WORK TO BE COMPLETED: Each line of the material should be set down exactly. Pictures are not part of the copy.

:: PROVIDED MATERIAL ::

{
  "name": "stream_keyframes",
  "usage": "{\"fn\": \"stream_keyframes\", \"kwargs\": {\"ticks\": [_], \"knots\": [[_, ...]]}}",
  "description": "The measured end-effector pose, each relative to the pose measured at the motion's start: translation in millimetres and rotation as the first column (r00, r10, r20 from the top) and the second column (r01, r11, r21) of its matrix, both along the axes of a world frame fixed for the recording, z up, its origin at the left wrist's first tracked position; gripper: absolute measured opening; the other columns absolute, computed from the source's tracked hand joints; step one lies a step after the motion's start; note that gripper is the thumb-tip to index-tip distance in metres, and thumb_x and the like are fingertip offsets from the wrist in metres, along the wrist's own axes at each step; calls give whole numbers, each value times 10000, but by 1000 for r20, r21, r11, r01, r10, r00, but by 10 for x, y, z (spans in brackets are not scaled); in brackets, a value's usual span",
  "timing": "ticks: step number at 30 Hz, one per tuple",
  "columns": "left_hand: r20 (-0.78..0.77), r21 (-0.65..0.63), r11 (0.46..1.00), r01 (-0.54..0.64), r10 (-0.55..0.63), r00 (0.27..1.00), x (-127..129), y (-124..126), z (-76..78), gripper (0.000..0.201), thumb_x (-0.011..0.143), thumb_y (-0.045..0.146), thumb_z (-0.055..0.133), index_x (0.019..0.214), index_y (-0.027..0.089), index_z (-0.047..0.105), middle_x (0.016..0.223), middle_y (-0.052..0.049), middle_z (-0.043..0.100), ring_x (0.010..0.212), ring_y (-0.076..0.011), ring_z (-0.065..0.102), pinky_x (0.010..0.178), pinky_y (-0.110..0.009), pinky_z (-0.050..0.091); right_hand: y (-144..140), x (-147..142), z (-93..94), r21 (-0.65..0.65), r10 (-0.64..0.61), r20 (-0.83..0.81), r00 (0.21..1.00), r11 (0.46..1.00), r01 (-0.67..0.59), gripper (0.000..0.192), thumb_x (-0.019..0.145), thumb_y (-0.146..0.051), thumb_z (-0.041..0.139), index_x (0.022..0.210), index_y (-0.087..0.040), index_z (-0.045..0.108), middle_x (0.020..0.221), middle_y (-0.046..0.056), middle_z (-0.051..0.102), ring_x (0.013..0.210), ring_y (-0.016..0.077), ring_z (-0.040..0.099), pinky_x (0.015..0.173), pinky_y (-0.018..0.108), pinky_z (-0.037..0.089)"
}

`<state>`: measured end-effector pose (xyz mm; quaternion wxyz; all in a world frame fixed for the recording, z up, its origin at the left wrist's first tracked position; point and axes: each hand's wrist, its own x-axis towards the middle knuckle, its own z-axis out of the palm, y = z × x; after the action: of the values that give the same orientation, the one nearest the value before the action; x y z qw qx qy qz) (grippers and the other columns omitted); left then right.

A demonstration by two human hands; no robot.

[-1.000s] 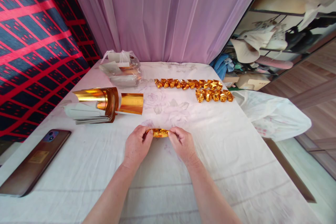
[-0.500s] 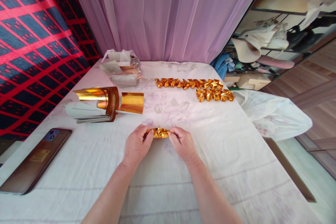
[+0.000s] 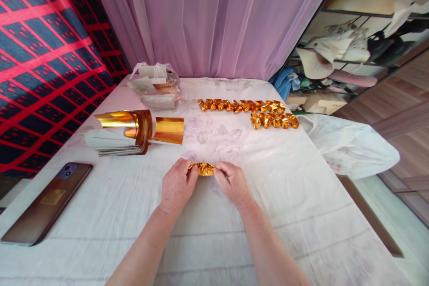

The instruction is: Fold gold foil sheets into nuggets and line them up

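A piece of folded gold foil paper [image 3: 205, 170] is stretched between my two hands, low over the cloth-covered table [image 3: 208, 241]. My left hand [image 3: 178, 183] pinches its left end between thumb and fingers. At the opposite end, my right hand [image 3: 232, 183] grips it the same way. The foil's creased middle shows, while both tips are hidden in the fingers. Beyond lie a long row of folded gold foil pieces [image 3: 241, 106] and a shorter row [image 3: 275, 121] at its right. A single gold sheet [image 3: 169, 130] rests to the left.
Left of the single sheet stands a stack of gold and white papers [image 3: 117, 138], with a clear plastic bag of papers [image 3: 156, 87] behind. A phone [image 3: 48, 203] lies near the left edge. A white plastic bag [image 3: 358, 145] hangs by the right edge. Purple curtains [image 3: 201, 18] close off the back.
My hands have come very slightly closer together, still pinching the foil at both ends. The view has shifted a little; the other things stay where they were.
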<state>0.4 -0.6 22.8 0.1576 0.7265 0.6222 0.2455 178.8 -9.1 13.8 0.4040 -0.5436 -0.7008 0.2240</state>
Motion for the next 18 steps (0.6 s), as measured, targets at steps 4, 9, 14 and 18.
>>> {"fn": "stream_keyframes", "kwargs": {"ticks": [4, 9, 14, 18], "knots": [[-17, 4, 1000, -3, 3, 1000, 11, -3, 4, 152, 904, 215, 511, 809, 203, 630, 857, -28, 647, 770, -177, 623, 626, -273, 403, -2, -6, 5, 8, 1, -18, 1000, 1000, 0, 253, 854, -248, 447, 603, -222, 467, 546, -35, 483, 519, 114, 450, 536, 230, 328], [37, 26, 999, 33, -34, 999, 0, -3, -14, 150, 897, 204, 509, 828, 207, 642, 842, -18, 648, 768, -166, 620, 642, -262, 409, 4, -15, -25, 37, -49, -10, 999, 998, 49, 238, 840, -237, 449, 605, -218, 483, 550, -31, 497, 525, 116, 462, 543, 232, 326], [134, 28, 998, 48, -51, 990, -29, 13, -15, 171, 902, 228, 492, 819, 207, 640, 819, -15, 648, 748, -159, 616, 655, -260, 419, 5, -9, -27, 37, -60, 9, 998, 998, 59, 245, 838, -234, 453, 595, -221, 480, 540, -32, 493, 518, 118, 454, 542, 233, 327], [238, 15, 997, 79, -80, 968, -57, 43, -5, 184, 891, 242, 486, 790, 203, 635, 776, -8, 639, 710, -143, 611, 639, -246, 431, 6, -7, -27, 58, -116, 26, 993, 992, 114, 253, 842, -236, 454, 589, -222, 471, 537, -30, 489, 519, 120, 451, 549, 239, 324]]}}
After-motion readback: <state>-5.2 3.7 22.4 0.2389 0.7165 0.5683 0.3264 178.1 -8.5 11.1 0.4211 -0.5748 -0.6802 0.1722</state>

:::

EXERCISE RESPONSE:
{
  "name": "stream_keyframes",
  "usage": "{\"fn\": \"stream_keyframes\", \"kwargs\": {\"ticks\": [_], \"knots\": [[_, ...]]}}",
  "description": "The measured end-effector pose, each relative to the pose measured at the motion's start: translation in millimetres and rotation as the first column (r00, r10, r20 from the top) and the second column (r01, r11, r21) of its matrix, both along the axes of a world frame fixed for the recording, z up, its origin at the left wrist's first tracked position; gripper: absolute measured opening; the other columns absolute, computed from the source's tracked hand joints; step one lies a step after the motion's start; note that gripper is the thumb-tip to index-tip distance in metres, and thumb_x and the like are fingertip offsets from the wrist in metres, along the wrist's own axes at each step; calls give whole numbers, each value times 10000, but by 1000 for r20, r21, r11, r01, r10, r00, but by 10 for x, y, z (spans in brackets are not scaled); in brackets, a value's usual span",
  "timing": "ticks: step number at 30 Hz, one per tuple",
  "columns": "left_hand: r20 (-0.78..0.77), r21 (-0.65..0.63), r11 (0.46..1.00), r01 (-0.54..0.64), r10 (-0.55..0.63), r00 (0.27..1.00), x (-127..129), y (-124..126), z (-76..78), gripper (0.000..0.201), thumb_x (-0.011..0.143), thumb_y (-0.045..0.146), thumb_z (-0.055..0.133), index_x (0.019..0.214), index_y (-0.027..0.089), index_z (-0.047..0.105), middle_x (0.016..0.223), middle_y (-0.052..0.049), middle_z (-0.043..0.100), ring_x (0.010..0.212), ring_y (-0.076..0.011), ring_z (-0.065..0.102), pinky_x (0.010..0.178), pinky_y (-0.110..0.009), pinky_z (-0.050..0.091); right_hand: y (-144..140), x (-147..142), z (-93..94), r21 (-0.65..0.65), r10 (-0.64..0.61), r20 (-0.83..0.81), r00 (0.21..1.00), r11 (0.46..1.00), r01 (-0.67..0.59), gripper (0.000..0.192), thumb_x (-0.019..0.145), thumb_y (-0.146..0.051), thumb_z (-0.041..0.139), index_x (0.022..0.210), index_y (-0.087..0.040), index_z (-0.045..0.108), middle_x (0.020..0.221), middle_y (-0.046..0.056), middle_z (-0.051..0.102), ring_x (0.013..0.210), ring_y (-0.016..0.077), ring_z (-0.040..0.099), pinky_x (0.015..0.173), pinky_y (-0.018..0.108), pinky_z (-0.037..0.089)"
}

`<state>`: measured end-effector pose (xyz mm; quaternion wxyz; all in a world frame fixed for the recording, z up, its origin at the left wrist's first tracked position; point and axes: each hand's wrist, its own x-axis towards the middle knuckle, its own z-axis out of the palm, y = z × x; after the action: of the values that give the same orientation, the one nearest the value before the action; x y z qw qx qy qz) (grippers and the other columns omitted); left then right.

A demonstration by two human hands; no robot.

[-1.000s] 
[-0.500s] 
[+0.000s] 

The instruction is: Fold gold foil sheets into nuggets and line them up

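A piece of folded gold foil paper [image 3: 205, 170] is stretched between my two hands, low over the cloth-covered table [image 3: 208, 241]. My left hand [image 3: 178, 183] pinches its left end between thumb and fingers. At the opposite end, my right hand [image 3: 232, 183] grips it the same way. The foil's creased middle shows, while both tips are hidden in the fingers. Beyond lie a long row of folded gold foil pieces [image 3: 241, 106] and a shorter row [image 3: 275, 121] at its right. A single gold sheet [image 3: 169, 130] rests to the left.
Left of the single sheet stands a stack of gold and white papers [image 3: 117, 138], with a clear plastic bag of papers [image 3: 156, 87] behind. A phone [image 3: 48, 203] lies near the left edge. A white plastic bag [image 3: 358, 145] hangs by the right edge. Purple curtains [image 3: 201, 18] close off the back.
My hands have come very slightly closer together, still pinching the foil at both ends. The view has shifted a little; the other things stay where they were.
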<state>0.4 -0.6 22.8 0.1576 0.7265 0.6222 0.2455 178.8 -9.1 13.8 0.4040 -0.5436 -0.7008 0.2240</state>
Motion for the next 18 steps (0.6 s), as measured, targets at steps 4, 9, 14 and 18.
>>> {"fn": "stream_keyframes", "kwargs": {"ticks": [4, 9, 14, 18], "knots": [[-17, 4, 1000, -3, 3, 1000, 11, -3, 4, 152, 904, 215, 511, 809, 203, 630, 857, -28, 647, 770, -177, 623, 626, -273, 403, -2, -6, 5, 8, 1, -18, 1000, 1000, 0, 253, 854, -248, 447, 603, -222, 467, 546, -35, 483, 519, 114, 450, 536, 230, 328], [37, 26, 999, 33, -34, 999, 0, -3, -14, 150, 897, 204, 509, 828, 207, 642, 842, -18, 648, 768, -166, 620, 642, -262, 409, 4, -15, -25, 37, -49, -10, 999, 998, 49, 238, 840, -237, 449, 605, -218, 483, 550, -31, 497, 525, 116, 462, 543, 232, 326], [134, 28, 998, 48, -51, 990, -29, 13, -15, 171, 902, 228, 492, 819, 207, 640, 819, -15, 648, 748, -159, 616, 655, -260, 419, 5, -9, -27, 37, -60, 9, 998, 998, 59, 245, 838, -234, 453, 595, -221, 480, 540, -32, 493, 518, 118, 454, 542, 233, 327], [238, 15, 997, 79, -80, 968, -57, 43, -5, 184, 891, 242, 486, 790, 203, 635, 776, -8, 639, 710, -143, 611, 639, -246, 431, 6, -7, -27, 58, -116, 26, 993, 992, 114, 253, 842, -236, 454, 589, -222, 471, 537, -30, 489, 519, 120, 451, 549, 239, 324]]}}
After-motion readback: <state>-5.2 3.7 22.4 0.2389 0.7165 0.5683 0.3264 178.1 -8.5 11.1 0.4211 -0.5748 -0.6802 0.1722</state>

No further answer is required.